In this exercise, retype exactly the lines from the start of the entries through the line bearing "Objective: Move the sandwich", leaving every picture out.

> [Entries supplied]:
= = = = = = =
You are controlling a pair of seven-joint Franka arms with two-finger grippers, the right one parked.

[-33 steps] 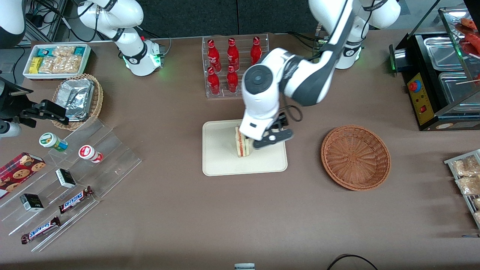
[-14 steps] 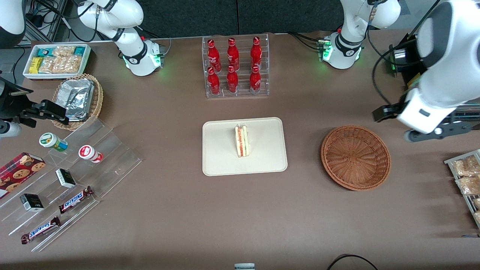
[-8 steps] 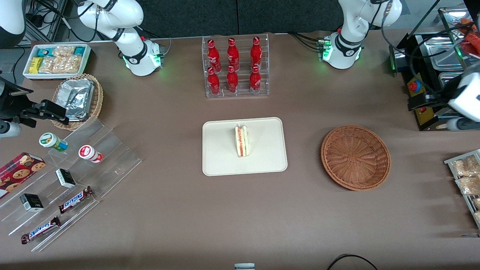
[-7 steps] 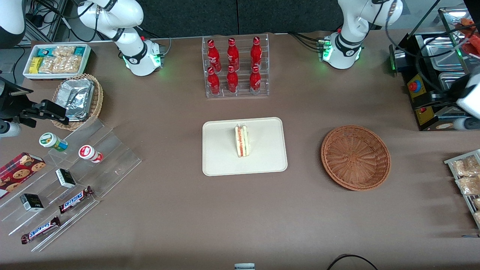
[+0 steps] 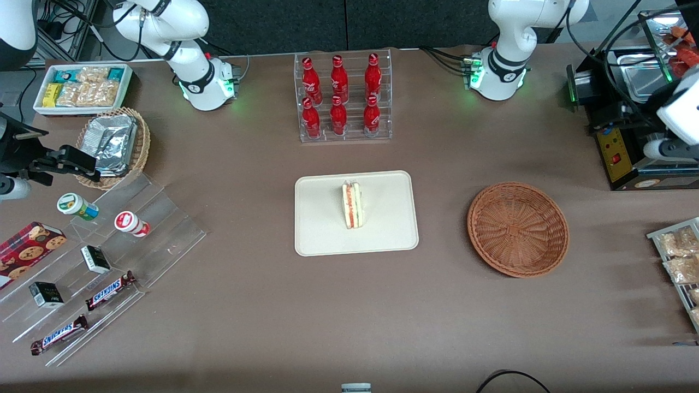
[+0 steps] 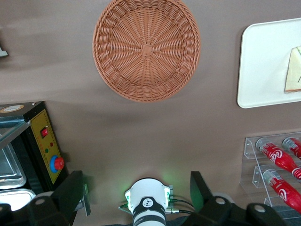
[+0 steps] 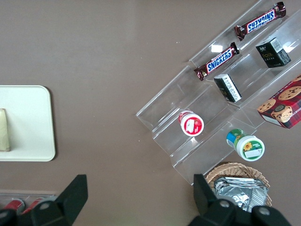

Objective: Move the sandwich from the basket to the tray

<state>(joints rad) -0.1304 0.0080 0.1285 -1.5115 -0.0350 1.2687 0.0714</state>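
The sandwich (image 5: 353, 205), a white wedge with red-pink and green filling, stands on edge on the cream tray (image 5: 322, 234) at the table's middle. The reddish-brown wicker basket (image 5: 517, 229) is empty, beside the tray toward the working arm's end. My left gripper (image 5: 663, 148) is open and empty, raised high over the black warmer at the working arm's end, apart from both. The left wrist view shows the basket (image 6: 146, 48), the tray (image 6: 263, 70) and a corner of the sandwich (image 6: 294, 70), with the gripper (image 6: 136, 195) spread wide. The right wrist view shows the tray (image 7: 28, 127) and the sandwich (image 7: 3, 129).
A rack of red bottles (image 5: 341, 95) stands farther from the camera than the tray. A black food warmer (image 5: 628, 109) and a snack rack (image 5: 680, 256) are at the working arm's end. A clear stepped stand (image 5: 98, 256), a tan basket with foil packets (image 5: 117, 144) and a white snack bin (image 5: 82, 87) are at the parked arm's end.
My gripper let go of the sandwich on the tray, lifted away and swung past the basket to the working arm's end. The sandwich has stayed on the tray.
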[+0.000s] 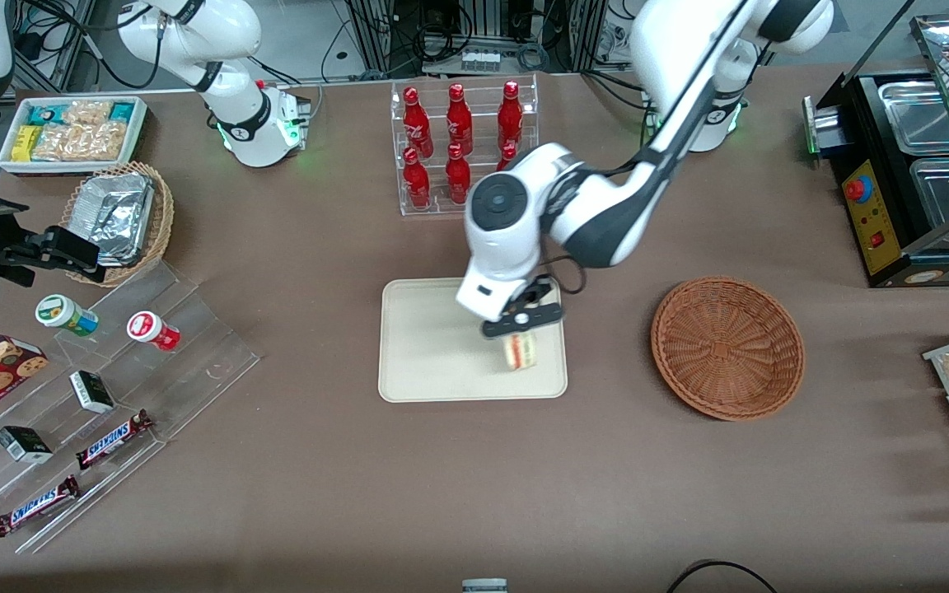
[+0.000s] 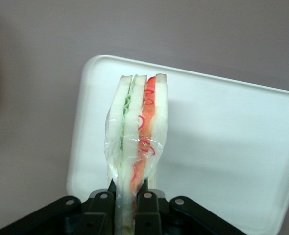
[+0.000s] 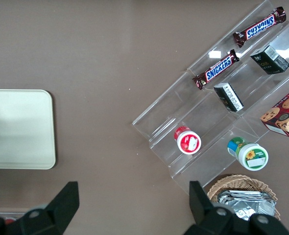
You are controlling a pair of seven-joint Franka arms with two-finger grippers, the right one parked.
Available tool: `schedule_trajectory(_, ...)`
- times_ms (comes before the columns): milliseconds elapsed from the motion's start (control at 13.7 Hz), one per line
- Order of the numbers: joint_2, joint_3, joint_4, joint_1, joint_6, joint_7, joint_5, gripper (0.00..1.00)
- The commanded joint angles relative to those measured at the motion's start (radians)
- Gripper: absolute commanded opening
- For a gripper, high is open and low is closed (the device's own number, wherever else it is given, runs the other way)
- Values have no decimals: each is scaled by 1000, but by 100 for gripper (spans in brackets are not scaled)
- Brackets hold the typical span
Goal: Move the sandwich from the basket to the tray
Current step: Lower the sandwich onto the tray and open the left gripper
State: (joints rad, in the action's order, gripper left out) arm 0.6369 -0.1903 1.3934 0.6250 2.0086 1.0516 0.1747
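My left gripper (image 1: 522, 327) hangs over the cream tray (image 1: 425, 346), above the tray's end nearer the basket, and is shut on the sandwich (image 1: 521, 351). In the left wrist view the plastic-wrapped sandwich (image 2: 137, 137) stands on edge between the black fingers (image 2: 103, 203), its white bread and red and green filling showing, with the tray (image 2: 223, 147) under it. Whether the sandwich touches the tray I cannot tell. The reddish-brown wicker basket (image 1: 727, 347) sits empty beside the tray, toward the working arm's end of the table.
A clear rack of red bottles (image 1: 462, 140) stands farther from the front camera than the tray. Clear stepped shelves with snack bars and jars (image 1: 104, 395), a tan foil-lined basket (image 1: 120, 218) and a white snack box (image 1: 71, 132) lie toward the parked arm's end. A black appliance (image 1: 911, 173) stands past the basket.
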Motion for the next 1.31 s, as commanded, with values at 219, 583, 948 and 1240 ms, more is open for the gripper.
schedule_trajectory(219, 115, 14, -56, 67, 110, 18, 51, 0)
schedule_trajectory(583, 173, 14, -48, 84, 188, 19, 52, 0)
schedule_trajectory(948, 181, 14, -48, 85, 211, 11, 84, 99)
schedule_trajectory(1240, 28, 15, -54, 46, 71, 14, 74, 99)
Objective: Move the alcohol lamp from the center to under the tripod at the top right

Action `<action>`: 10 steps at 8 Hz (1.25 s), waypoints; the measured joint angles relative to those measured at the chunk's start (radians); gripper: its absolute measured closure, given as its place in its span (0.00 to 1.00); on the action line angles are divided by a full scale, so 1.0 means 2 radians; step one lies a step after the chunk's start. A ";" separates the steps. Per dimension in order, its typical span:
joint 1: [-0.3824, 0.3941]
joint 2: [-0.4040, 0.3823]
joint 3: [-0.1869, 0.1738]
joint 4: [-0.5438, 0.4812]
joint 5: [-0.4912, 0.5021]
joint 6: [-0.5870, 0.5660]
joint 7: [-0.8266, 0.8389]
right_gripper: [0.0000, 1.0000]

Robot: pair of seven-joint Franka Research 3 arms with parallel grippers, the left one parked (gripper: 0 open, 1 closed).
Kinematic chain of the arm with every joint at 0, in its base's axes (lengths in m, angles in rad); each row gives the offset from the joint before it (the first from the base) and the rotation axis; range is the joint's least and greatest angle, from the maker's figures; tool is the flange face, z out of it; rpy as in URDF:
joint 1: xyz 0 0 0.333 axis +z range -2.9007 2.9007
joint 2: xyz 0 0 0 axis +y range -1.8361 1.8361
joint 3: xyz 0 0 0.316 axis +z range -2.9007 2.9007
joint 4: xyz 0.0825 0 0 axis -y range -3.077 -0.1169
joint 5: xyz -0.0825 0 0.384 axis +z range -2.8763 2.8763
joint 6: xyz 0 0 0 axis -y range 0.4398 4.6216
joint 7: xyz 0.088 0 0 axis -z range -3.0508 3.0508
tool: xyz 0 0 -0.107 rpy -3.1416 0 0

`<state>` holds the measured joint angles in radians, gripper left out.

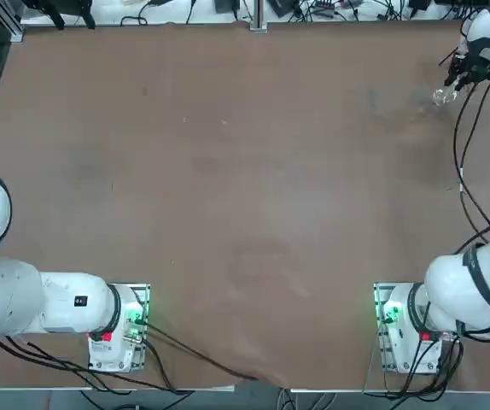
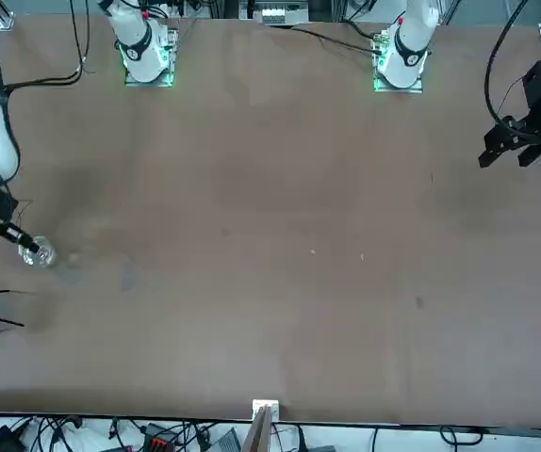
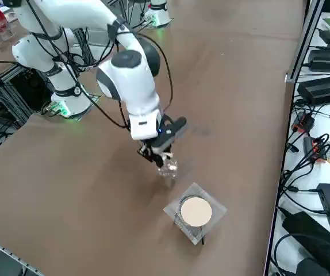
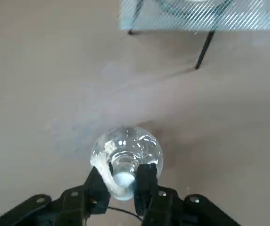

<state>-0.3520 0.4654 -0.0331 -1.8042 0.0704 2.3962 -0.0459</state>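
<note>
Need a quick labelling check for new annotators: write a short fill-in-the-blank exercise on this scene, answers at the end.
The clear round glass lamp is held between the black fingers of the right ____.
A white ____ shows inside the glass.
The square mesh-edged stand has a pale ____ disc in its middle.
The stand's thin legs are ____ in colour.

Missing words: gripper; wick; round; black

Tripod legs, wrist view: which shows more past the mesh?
The leg reaching well out; the other leg barely does. Right end effector holds the lamp outside the tripod.
</note>
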 joint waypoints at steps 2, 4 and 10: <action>-0.010 0.037 0.000 0.044 0.001 0.000 0.000 0.71; -0.015 0.054 0.000 0.067 0.002 -0.001 0.000 0.71; -0.016 0.103 0.000 0.119 0.002 -0.001 0.000 0.71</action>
<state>-0.3841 0.6712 -0.0326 -1.5669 0.0735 2.3942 -0.0459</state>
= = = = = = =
> [Task answer]:
You are controlling a pair of seven-joint Franka arms with two-finger grippers, the right one parked.

[-33 steps] 
[-14 steps] 
[-8 steps] 
[-7 steps] 
[+0 steps] 
[+0 steps] 
[+0 steps] 

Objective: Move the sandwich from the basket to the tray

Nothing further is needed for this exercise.